▶ _REQUIRED ACTION_
Produce an exact transcription of the listing below, omitting the pictures.
# # # # #
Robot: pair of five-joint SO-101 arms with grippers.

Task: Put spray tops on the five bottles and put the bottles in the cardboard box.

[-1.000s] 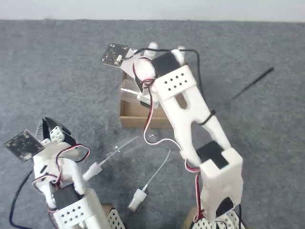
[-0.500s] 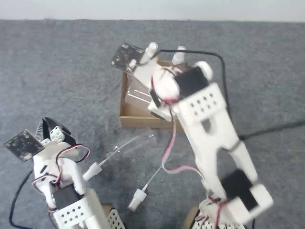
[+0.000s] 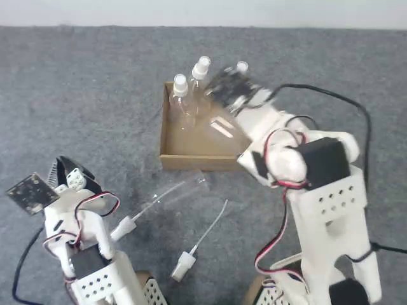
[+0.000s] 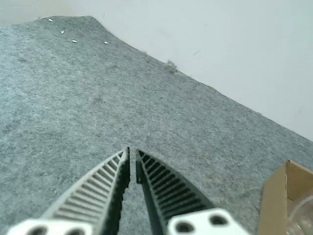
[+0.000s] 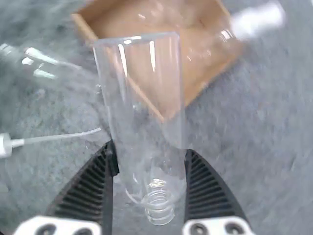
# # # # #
▶ _REPLY_
Robot: pair of five-joint SO-101 arms with grippers.

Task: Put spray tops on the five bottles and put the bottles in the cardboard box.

[-1.000s] 
[-0.500s] 
[+0.000s] 
[+0.000s] 
[+0.000s] 

The answer given is complete as it stands.